🤖 AI Summary
This work addresses the domain rigidity and annotation dependency inherent in static training for camouflaged object detection by introducing test-time adaptation to this task for the first time. The proposed hierarchical consistency learning framework dynamically calibrates features without requiring annotations through three key mechanisms: hierarchical representation reconstruction, task-affinity guidance, and prototype consistency calibration. To mitigate feature entanglement while preserving semantic invariance, the method integrates spatial–frequency dual-stream decomposition with channel-wise affinity propagation. Extensive experiments across four camouflaged and four underwater object datasets under three degradation settings demonstrate that the approach significantly outperforms state-of-the-art models, substantially enhancing generalization and robustness under distribution shifts.
📝 Abstract
Camouflaged object detection (COD) aims to localize targets that exhibit minimal perceptual differences from backgrounds through physical attributes.

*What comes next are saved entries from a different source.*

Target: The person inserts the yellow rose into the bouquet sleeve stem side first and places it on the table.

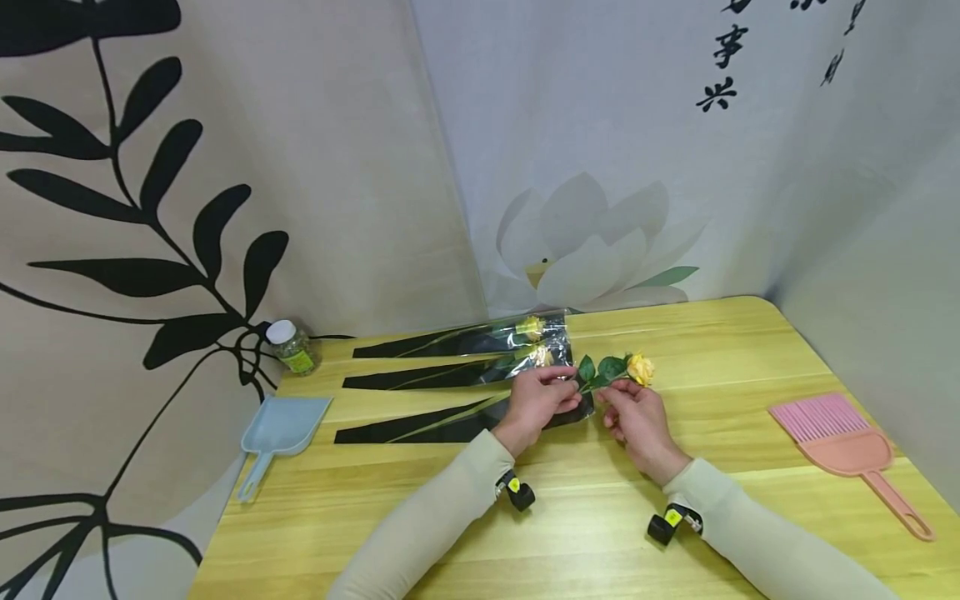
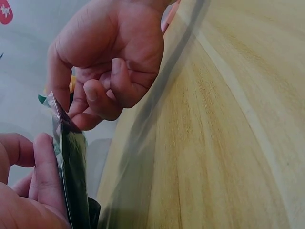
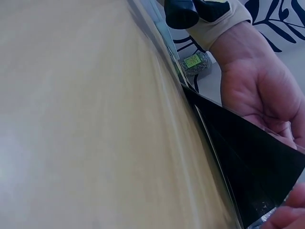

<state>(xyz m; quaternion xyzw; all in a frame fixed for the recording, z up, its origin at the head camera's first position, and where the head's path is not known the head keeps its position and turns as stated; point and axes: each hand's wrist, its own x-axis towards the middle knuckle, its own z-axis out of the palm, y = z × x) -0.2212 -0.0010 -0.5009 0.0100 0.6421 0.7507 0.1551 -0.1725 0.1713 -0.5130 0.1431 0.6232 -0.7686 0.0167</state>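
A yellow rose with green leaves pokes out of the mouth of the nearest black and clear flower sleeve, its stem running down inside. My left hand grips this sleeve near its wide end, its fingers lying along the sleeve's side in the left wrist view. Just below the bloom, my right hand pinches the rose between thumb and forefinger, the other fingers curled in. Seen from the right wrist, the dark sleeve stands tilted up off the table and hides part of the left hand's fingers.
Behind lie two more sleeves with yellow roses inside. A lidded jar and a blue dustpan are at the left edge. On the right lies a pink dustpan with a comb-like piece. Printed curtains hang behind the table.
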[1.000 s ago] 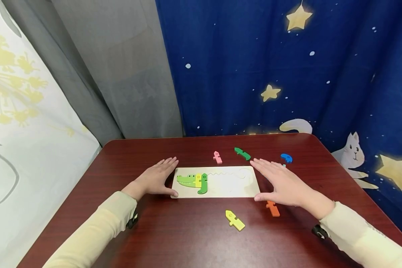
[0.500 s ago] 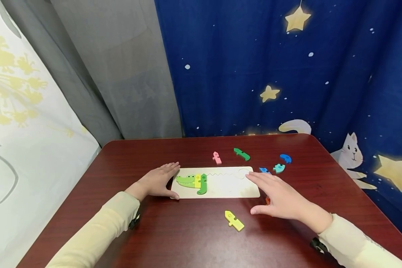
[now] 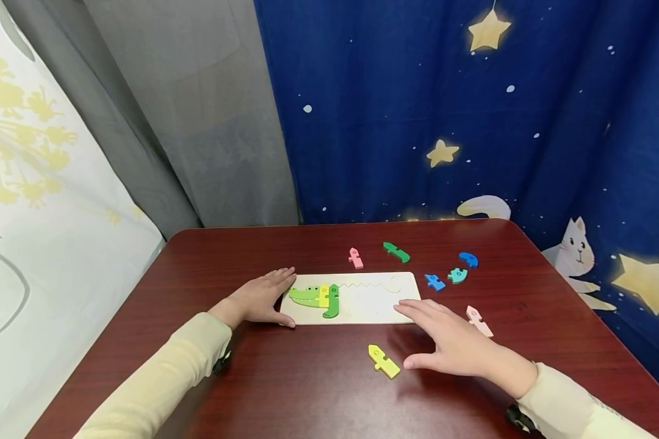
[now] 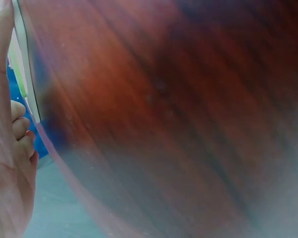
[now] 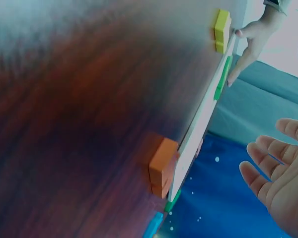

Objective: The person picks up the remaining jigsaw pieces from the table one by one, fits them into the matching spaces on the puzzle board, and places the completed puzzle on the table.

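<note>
A pale wooden puzzle board (image 3: 373, 305) lies mid-table with a green crocodile head (image 3: 304, 296), a yellow piece (image 3: 323, 296) and a green leg piece (image 3: 332, 302) at its left end. My left hand (image 3: 258, 300) rests along the board's left edge, fingers extended, thumb at the near corner. Fingers spread, my right hand (image 3: 450, 338) hovers above the table near the board's front right corner. Left of its thumb lies a loose yellow piece (image 3: 384, 362). An orange piece (image 5: 162, 166) shows below the palm in the right wrist view; the hand hides it in the head view.
Behind the board lie a pink piece (image 3: 356, 258) and a dark green tail-like piece (image 3: 396, 252). To its right are two blue pieces (image 3: 434, 281), a teal piece (image 3: 457, 275) and a pale pink piece (image 3: 478, 321). Curtains hang beyond the table's (image 3: 241, 244) far edge.
My right hand has left the board's right end and moved toward me and slightly left, uncovering the blue, teal and pale pink pieces. My left hand stays at the board's left edge, barely shifted.
</note>
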The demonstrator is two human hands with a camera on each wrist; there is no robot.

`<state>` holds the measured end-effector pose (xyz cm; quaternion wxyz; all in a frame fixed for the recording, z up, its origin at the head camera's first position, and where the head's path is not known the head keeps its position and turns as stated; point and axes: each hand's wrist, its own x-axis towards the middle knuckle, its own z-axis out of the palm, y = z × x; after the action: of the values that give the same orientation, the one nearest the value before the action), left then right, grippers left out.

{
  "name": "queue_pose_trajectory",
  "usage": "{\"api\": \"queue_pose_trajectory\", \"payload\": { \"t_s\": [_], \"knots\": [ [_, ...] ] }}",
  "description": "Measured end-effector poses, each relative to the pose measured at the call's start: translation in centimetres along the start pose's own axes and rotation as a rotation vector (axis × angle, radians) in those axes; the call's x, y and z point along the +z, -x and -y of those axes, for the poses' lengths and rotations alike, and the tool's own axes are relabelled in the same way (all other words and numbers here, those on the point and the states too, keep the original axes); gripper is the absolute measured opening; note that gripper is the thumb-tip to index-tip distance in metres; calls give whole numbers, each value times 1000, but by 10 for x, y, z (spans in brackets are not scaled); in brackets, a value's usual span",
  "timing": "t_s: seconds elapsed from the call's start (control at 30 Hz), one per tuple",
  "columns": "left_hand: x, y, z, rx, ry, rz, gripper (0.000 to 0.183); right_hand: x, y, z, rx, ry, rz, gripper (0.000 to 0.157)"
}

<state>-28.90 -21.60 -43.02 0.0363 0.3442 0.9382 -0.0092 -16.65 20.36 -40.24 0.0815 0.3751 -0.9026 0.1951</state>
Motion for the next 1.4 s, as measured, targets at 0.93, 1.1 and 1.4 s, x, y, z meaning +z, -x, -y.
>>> {"api": "queue_pose_trajectory", "payload": {
  "t_s": [0.93,1.1,1.4],
  "knots": [
    [9,5,4,46,-26,12,115,26,1,14,57,-281,174,58],
    [10,5,4,50,-37,8,114,30,1,13,89,-319,177,53],
    [8,6,2,66,-53,-9,112,33,-1,11,78,-333,169,50]
  ]
}}
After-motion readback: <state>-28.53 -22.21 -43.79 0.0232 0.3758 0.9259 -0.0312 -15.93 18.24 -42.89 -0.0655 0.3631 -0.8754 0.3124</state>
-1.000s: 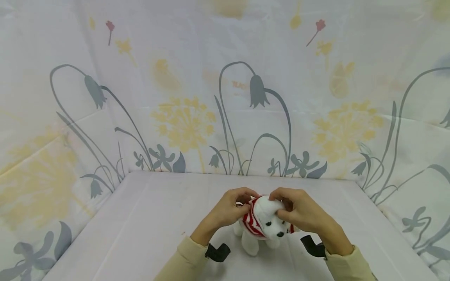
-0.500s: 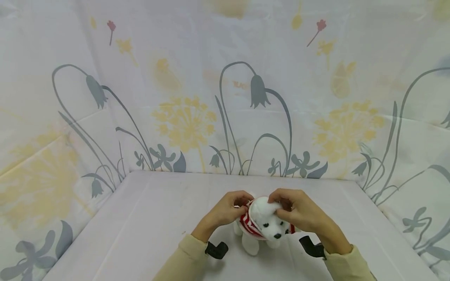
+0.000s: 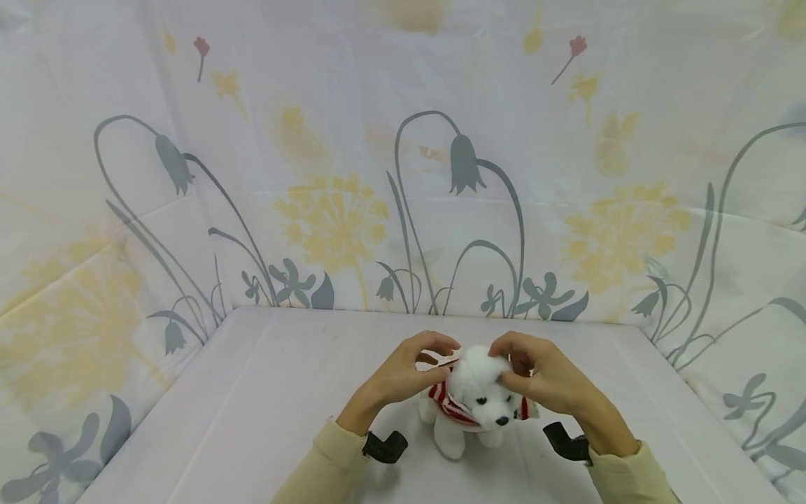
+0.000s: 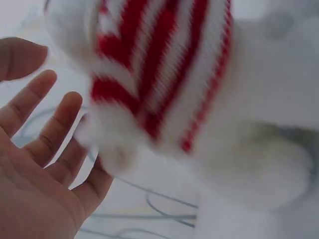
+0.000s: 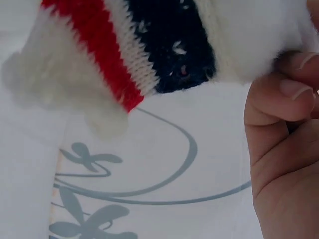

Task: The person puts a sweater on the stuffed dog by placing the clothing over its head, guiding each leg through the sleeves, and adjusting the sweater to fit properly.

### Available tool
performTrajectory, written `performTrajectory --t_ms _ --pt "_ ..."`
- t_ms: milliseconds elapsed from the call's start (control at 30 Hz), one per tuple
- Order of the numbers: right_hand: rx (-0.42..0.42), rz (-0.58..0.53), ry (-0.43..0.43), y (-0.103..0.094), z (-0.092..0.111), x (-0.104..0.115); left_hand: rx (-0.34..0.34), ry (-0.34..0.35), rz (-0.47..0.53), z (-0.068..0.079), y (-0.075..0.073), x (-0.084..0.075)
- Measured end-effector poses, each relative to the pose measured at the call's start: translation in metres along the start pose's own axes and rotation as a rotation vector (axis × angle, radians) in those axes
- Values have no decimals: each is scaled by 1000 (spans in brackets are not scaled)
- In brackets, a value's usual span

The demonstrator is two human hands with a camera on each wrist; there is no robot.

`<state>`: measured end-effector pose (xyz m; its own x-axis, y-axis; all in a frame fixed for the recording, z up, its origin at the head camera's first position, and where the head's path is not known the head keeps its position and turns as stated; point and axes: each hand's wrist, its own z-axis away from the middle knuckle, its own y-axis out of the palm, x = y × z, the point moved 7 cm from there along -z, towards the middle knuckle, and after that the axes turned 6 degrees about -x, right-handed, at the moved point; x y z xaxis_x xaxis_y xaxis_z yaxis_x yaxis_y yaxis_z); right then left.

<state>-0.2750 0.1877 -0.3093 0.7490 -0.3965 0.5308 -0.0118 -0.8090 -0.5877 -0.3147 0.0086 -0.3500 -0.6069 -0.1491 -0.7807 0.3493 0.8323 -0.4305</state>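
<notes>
A white plush dog point(image 3: 450, 441) stands on the table in the head view, facing front right. It wears a knitted sweater point(image 4: 164, 64) striped red and white; the right wrist view adds a navy band point(image 5: 172, 45) with white flecks. My left hand point(image 3: 406, 374) is beside the dog's head and neck, thumb and fingers apart, and its fingers look loose in the left wrist view. Curled fingers of my right hand point(image 3: 548, 374) pinch the white fur at the other side of the head. Part of that side is hidden behind the hand.
The table point(image 3: 264, 392) has a white cover. Behind it and along its sides hangs a pale curtain point(image 3: 340, 140) printed with grey and yellow flowers. A black wrist mount sits at each cuff point(image 3: 385, 446).
The sweater's edge has slipped back from the dog's head, which shows fuller and fluffier. My left hand has let go of the fabric and spread. My right hand stays at the head.
</notes>
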Motion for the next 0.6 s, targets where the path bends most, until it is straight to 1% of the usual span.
performTrajectory --t_ms 67,133,233,300,367,467,533,600 --pt "-4 -25 11 0 -1 0 0 37 -49 1 3 -14" --pt "-11 -47 17 1 -1 2 -8 52 -149 2 7 -26" --pt "-5 -98 22 3 -2 4 -35 39 -345 4 13 -35" --pt "0 -126 18 6 -1 4 -70 19 -423 4 14 -38" --pt "-11 -125 21 7 -1 2 -106 6 -442 4 13 -38" --pt "-43 -46 47 7 -1 -7 -144 -3 -404 3 8 -38" --pt "-17 7 104 9 0 -15 -148 -11 -366 2 3 -37" --pt "46 26 173 14 2 -22 -145 -24 -340 3 -2 -36"
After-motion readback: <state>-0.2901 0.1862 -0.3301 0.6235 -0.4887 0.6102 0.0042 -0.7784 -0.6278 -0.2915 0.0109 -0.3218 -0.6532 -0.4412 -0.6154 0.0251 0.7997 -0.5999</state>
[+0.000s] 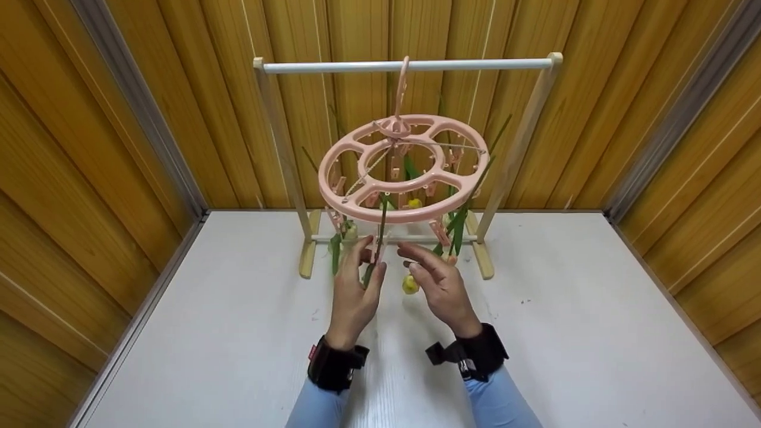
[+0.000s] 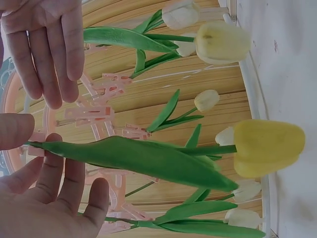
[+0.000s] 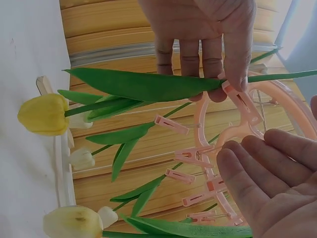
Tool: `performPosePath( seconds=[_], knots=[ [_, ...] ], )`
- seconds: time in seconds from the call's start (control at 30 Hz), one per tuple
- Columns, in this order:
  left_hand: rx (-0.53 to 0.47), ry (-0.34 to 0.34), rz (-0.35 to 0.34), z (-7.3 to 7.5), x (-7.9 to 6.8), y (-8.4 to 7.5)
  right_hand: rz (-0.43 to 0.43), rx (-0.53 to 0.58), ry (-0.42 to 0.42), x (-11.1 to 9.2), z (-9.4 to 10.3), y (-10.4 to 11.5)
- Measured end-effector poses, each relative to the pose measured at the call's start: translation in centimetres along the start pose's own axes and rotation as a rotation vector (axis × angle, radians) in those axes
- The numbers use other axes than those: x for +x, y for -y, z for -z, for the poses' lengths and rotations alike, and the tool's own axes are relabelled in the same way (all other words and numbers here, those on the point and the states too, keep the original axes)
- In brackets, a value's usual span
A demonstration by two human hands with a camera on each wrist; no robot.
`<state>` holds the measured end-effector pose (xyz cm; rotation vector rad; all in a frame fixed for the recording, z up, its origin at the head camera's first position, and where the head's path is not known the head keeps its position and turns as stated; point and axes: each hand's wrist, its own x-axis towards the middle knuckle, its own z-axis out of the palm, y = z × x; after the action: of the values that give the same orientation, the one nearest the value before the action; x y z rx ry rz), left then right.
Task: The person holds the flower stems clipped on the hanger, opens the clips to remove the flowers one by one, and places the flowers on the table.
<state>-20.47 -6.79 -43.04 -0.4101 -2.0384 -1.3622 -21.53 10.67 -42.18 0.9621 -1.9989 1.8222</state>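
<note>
My left hand (image 1: 357, 294) is raised under the front rim of a pink round hanging drying rack (image 1: 383, 215), its thumb and fingers around a pink clothes peg (image 3: 240, 101) at the stem of a yellow tulip (image 2: 267, 148). The tulip hangs head down, its long green leaf (image 3: 143, 84) beside the fingers. To the right of that peg, my right hand (image 1: 443, 291) holds nothing; its fingers are fairly straight, palm turned toward the left hand. A paler yellow tulip (image 2: 223, 42) hangs near it.
The rack hooks over a white bar (image 1: 333, 67) on a wooden stand (image 1: 523, 137). Several white tulips (image 2: 205, 100) and pegs (image 2: 89, 112) hang around the ring. Below is a white table (image 1: 238, 333), with wood-patterned walls (image 1: 89, 148) around it.
</note>
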Motion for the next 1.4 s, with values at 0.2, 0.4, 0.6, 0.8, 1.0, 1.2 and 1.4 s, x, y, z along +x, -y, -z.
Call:
performPosePath(
  seconds=[0.2,0.4,0.6,0.8,1.0,1.2,1.4],
  knots=[
    [-0.013,0.009,-0.013,-0.1,0.0,-0.3,0.001,0.011,0.022,0.2,-0.1,-0.1],
    [-0.019,0.026,-0.018,-0.2,0.0,-0.5,-0.006,0.042,0.017,0.4,-0.2,-0.1],
    [-0.031,0.026,-0.04,-0.2,0.1,-0.6,-0.016,0.073,0.006,0.9,-0.3,0.1],
    [-0.031,0.021,-0.073,0.0,0.3,-0.5,-0.032,0.126,-0.006,1.3,-0.5,0.1],
    [-0.023,0.051,-0.067,0.2,0.0,-0.4,-0.019,0.125,0.016,1.4,-0.6,-0.4],
    [-0.006,0.058,-0.078,0.2,0.0,-0.2,0.002,0.125,0.016,1.6,-0.7,-0.7],
    [-0.015,0.069,-0.059,0.4,0.1,-0.2,0.006,0.1,-0.002,1.7,-0.7,-0.7]
  ],
)
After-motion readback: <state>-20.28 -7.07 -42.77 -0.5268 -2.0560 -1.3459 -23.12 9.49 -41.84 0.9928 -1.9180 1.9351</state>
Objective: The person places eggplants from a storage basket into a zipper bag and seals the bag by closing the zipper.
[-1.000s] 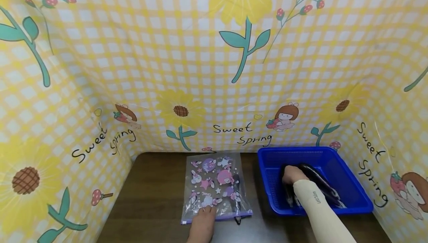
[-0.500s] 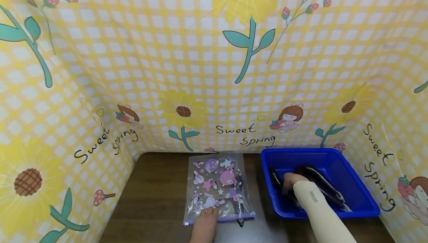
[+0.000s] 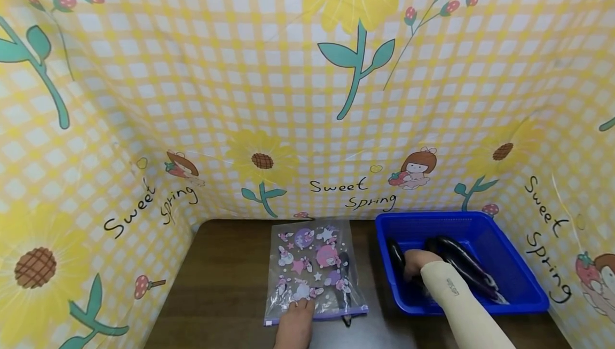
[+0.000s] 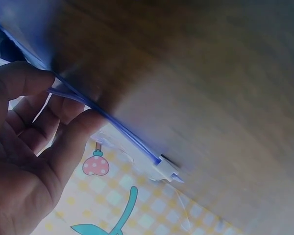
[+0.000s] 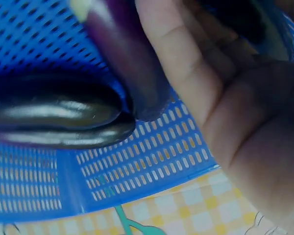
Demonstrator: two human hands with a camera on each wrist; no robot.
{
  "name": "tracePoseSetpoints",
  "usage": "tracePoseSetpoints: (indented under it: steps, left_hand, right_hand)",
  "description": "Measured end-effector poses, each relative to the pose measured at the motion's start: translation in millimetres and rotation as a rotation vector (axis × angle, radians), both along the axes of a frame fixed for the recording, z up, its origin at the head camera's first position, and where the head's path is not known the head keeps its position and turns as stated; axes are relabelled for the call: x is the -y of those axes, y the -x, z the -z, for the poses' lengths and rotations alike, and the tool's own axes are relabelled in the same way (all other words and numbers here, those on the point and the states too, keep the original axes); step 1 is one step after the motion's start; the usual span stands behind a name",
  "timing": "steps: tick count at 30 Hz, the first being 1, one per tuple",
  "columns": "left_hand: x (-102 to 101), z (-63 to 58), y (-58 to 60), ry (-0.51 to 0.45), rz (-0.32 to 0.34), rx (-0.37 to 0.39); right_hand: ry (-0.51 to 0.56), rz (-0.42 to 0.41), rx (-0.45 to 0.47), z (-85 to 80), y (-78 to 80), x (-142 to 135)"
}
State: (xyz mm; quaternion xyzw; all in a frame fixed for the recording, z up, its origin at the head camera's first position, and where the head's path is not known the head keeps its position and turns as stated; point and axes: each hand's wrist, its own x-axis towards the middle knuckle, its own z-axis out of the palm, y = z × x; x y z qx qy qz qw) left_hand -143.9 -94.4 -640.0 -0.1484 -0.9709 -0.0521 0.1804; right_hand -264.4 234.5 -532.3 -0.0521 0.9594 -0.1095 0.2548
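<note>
Even, bright light fills the head view, its yellow-and-white checked cloth point(image 3: 269, 82) stretched toward the edges. Pale sheen lies on the dark brown wooden table point(image 3: 367, 334) right of the left hand point(image 3: 294, 323); the left-wrist view blurs the table beyond it. In the soft, bluish right-wrist view, glare streaks glossy dark-purple eggplants point(image 5: 54, 110) beside the shaded right hand point(image 5: 255, 122).

Clear zip bag point(image 3: 309, 271) with pink/purple cartoon prints, sits left of the blue basket point(image 3: 521, 307). Left hand point(image 3: 294, 323) is pinching its purple zip edge, white slider at the left end. Basket's got glossy dark eggplants point(image 3: 461, 266) lying in it, right hand point(image 3: 419, 263) among them, can't tell if it's gripping one.
</note>
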Motion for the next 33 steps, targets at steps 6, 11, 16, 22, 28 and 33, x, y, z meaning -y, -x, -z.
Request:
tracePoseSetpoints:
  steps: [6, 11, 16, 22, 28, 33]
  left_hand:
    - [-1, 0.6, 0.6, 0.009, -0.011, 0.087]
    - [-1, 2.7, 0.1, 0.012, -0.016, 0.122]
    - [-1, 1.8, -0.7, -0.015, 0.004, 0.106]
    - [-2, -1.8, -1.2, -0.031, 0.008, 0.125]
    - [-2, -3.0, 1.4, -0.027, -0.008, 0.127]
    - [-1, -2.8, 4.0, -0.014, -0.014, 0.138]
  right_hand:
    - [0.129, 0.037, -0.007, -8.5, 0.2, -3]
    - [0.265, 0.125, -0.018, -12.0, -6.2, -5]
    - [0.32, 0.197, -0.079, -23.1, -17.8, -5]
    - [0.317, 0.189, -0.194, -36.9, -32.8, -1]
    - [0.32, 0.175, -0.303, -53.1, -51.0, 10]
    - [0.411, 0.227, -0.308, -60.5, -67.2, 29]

Existing methods, constrained by the static train-then-freeze paradigm, suffer from domain rigidity and annotation dependency, limiting their adaptability to scene variations and unseen camouflage patterns. To overcome these, we propose the hierarchical consistency learning (HCL) framework, which integrates test-time adaptation for dynamic representation recalibration. Specifically, we design the hierarchical representation reconstruction (HRR) to alleviate feature entanglement by synergizing spatial reconstruction with dual-stream frequency-domain decomposition, enhancing robustness against appearance homogenization. The pixel and spectrum inference provide structural and contextual priors. We further introduce task affinity guidance (TAG) to propagate knowledge across branches via channel-wise affinity, aligning local discriminative cues and mitigating semantic drift. To ensure semantic invariance, we formulate the prototype consistency calibration (PCC), which aggregates region features into compact prototypes and establishes prototype-feature similarity. This imposes implicit and hierarchical constraints that bridge task and representation gaps. Extensive experiments across four camouflaged and four underwater object benchmarks, under three degradation settings, demonstrate that our method consistently outperforms state-of-the-art approaches, highlighting its robustness and generalization under distribution shifts.